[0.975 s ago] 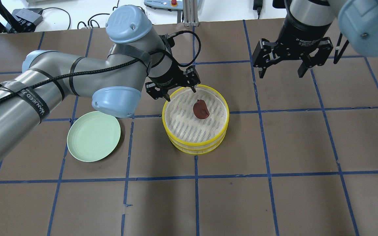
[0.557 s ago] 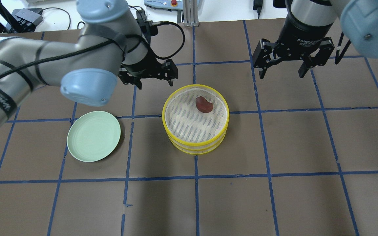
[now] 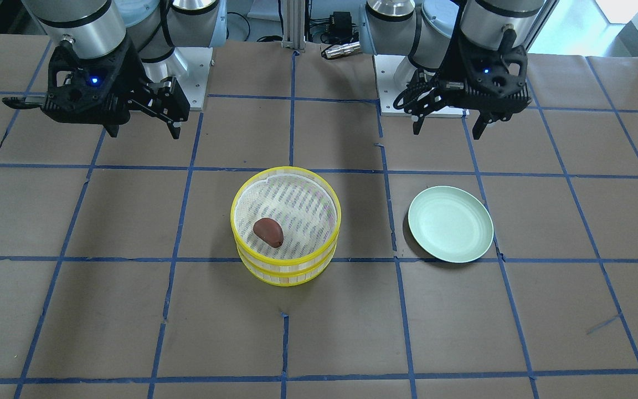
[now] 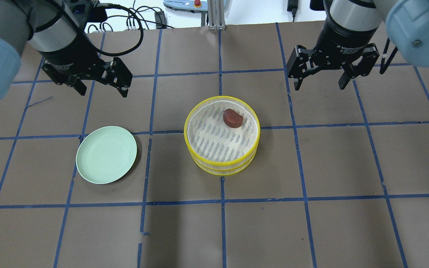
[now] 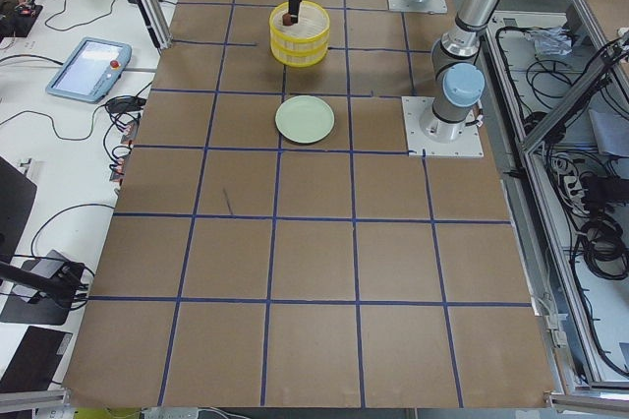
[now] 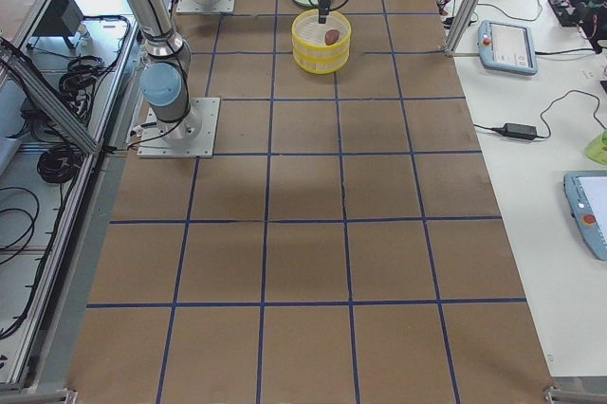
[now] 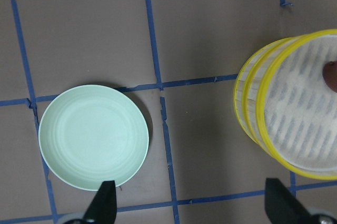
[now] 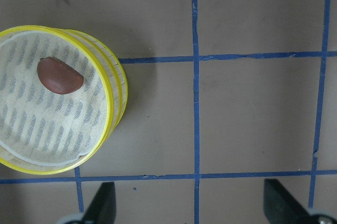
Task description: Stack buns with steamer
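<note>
The steamer [image 4: 220, 166] stands mid-table as two yellow-rimmed trays stacked one on the other. The dark reddish-brown bun [image 4: 233, 117] lies on the top tray's mesh, near its far rim. It also shows in the right wrist view [image 8: 59, 75]. The white bun is hidden. My left gripper [image 4: 102, 90] is open and empty, raised above the table to the far left of the steamer. My right gripper [image 4: 320, 85] is open and empty, raised to the far right of it. In the front view the steamer [image 3: 286, 267] sits between both grippers.
A plain pale-green plate [image 4: 106, 154] lies empty to the left of the steamer, below my left gripper; it also shows in the left wrist view [image 7: 93, 144]. The brown table has blue tape grid lines. Cables and a pendant lie beyond the far edge.
My left gripper has drawn back from the steamer's far-left rim, up and to the left. The brown bun has shifted slightly toward the far rim. The right arm has not moved.
</note>
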Controlling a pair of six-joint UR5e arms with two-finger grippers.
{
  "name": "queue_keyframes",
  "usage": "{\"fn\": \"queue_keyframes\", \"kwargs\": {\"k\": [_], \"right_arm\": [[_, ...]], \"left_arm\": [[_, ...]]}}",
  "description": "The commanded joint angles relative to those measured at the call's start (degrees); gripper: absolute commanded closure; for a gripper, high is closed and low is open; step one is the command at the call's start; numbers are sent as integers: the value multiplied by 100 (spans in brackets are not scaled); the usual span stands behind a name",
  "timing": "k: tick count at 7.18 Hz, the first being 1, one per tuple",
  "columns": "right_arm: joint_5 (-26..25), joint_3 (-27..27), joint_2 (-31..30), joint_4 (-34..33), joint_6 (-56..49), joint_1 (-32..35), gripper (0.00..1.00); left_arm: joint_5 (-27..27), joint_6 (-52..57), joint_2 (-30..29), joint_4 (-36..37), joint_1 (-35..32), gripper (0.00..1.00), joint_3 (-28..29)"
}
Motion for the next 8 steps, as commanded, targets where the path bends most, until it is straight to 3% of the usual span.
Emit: {"fn": "queue_keyframes", "kwargs": {"k": [1,8], "right_arm": [[-5,1,0,6,2,6,0],[4,1,0,14,-7,6,0]], "left_arm": [[117,45,193,27,84,0,55],[116,555,132,327,119,0,-32]]}}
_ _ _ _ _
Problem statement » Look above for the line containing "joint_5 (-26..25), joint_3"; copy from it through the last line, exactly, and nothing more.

Finished task »
  "columns": "right_arm: joint_5 (-26..25), joint_3 (-27..27), joint_2 (-31..30), joint_4 (-34..33), joint_6 (-56..49), joint_1 (-32..35), gripper (0.00..1.00); left_arm: joint_5 (-27..27), joint_6 (-52..57), joint_2 (-30..29), joint_4 (-36..37), joint_1 (-35..32), gripper (0.00..1.00), joint_3 (-28..29)"
}
Motion for the next 8 steps, as commanded, targets where the path bends most, until it is straight to 3% of the usual span.
Emit: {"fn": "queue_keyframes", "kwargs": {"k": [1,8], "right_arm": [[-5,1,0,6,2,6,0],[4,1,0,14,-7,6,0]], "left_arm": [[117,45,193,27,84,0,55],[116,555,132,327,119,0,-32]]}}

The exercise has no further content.